● **Work to complete**
Return all the lines below exactly. Any picture among them is omitted.

● **Input data**

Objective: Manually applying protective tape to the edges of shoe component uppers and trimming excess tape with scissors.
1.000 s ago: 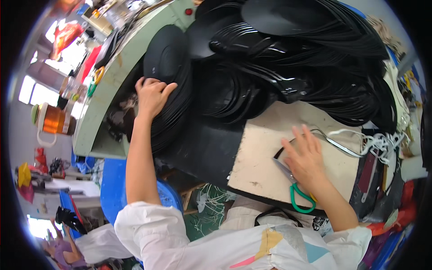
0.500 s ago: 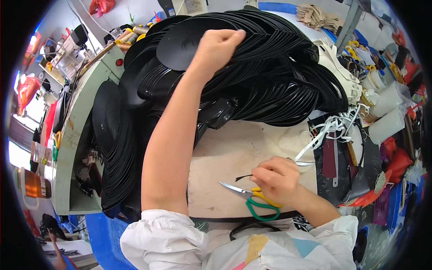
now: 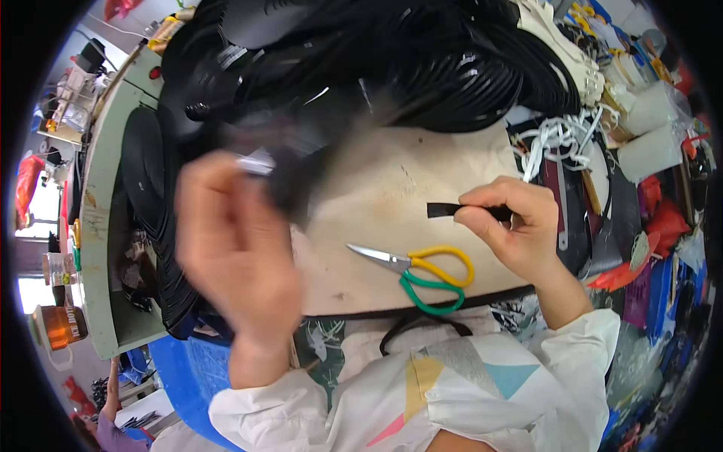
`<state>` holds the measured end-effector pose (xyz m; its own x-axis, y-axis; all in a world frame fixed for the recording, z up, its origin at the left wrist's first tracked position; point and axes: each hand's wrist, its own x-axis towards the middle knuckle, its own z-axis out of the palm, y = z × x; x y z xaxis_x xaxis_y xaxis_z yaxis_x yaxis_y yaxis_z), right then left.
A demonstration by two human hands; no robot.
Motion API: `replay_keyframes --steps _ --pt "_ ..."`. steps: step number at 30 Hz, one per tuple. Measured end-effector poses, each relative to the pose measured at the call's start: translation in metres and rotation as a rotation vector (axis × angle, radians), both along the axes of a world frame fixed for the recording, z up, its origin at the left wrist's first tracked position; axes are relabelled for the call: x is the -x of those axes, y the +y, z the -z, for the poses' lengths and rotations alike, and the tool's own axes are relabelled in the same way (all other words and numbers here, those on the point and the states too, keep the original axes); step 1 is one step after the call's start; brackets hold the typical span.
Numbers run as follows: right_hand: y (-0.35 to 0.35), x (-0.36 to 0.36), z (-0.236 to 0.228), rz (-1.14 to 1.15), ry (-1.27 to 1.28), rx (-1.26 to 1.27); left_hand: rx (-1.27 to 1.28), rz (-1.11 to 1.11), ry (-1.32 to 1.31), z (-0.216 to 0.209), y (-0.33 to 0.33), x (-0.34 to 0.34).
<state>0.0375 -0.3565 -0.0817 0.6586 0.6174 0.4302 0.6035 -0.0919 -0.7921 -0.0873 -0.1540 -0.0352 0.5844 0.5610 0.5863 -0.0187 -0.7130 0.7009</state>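
Right grip (image 3: 522, 224) pinching black strip (image 3: 440, 210) above board (image 3: 350, 282), left grip (image 3: 242, 260) blurred, hold impossible to tell, scissors (image 3: 398, 261) lying on board, black pieces (image 3: 467, 87) stacked beyond.

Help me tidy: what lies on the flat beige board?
Metal scissors with yellow and green handles; the right hand holds a black strip above the board. Anything beneath stacked black sheets is hidden.

Far over to my left, I can see a jug (image 3: 54, 328) of amber drink with printed letters (image 3: 74, 322) on it; the letters are on the side of the jug that is closer to me; they look small and a bit bent out there by the rim; any other marks around me are too tiny or blurry to read.
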Motion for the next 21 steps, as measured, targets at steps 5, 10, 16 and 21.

● **Task output**
Objective: Manually applying protective tape to the edges of shoe component uppers and trimming excess tape with scissors.
1.000 s ago: 
0.500 s ago: 
now: 
`<state>` holds the measured end-effector pose (xyz m; its own x-axis, y-axis; all in a world frame fixed for the recording, z up, its origin at the left wrist's first tracked position; point and axes: each hand's wrist, its own x-axis towards the middle knuckle, its own z-axis out of the palm, y = z × x; x y z xaxis_x xaxis_y xaxis_z yaxis_x yaxis_y yaxis_z), right then left.
A demonstration by two human hands; no robot.
Motion API: `replay_keyframes --steps _ --pt "_ ..."`. steps: step number at 30 Hz, one per tuple. Measured end-effector poses, each relative to the pose measured at the call's start: translation in metres and rotation as a rotation vector (axis × angle, radians), both along the axes of a world frame fixed for the recording, z up, its origin at the left wrist's first tracked position; axes are relabelled for the call: x is the -x of those axes, y the +y, z the -z, for the poses' lengths and rotations alike, and the tool's own axes are relabelled in the same way (all other words and numbers here, those on the point and the states too, keep the original axes); step 1 is one step after the call's start; brackets hold the typical span.
Numbers run as follows: right_hand: y (-0.35 to 0.35), x (-0.36 to 0.36), z (-0.236 to 0.228), rz (-1.14 to 1.15), ry (-1.27 to 1.28), rx (-1.26 to 1.27); left_hand: rx (-1.27 to 1.28), rz (-1.11 to 1.11), ry (-1.32 to 1.31), z (-0.216 to 0.209), y (-0.33 to 0.33), x (-0.34 to 0.34).
<state>0.0375 -0.3565 -0.0817 0.6586 0.6174 0.4302 0.6035 -0.0919 -0.7921 -0.0873 -0.1540 -0.0352 0.5844 0.5610 0.5863 -0.0187 -0.7130 0.7009</state>
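Right grip (image 3: 522, 224) pinching black strip (image 3: 440, 210) above board (image 3: 350, 282), left grip (image 3: 242, 260) blurred, hold impossible to tell, scissors (image 3: 398, 261) lying on board, black pieces (image 3: 467, 87) stacked beyond.

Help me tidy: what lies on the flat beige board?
Metal scissors with yellow and green handles; the right hand holds a black strip above the board. Anything beneath stacked black sheets is hidden.

Far over to my left, I can see a jug (image 3: 54, 328) of amber drink with printed letters (image 3: 74, 322) on it; the letters are on the side of the jug that is closer to me; they look small and a bit bent out there by the rim; any other marks around me are too tiny or blurry to read.
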Motion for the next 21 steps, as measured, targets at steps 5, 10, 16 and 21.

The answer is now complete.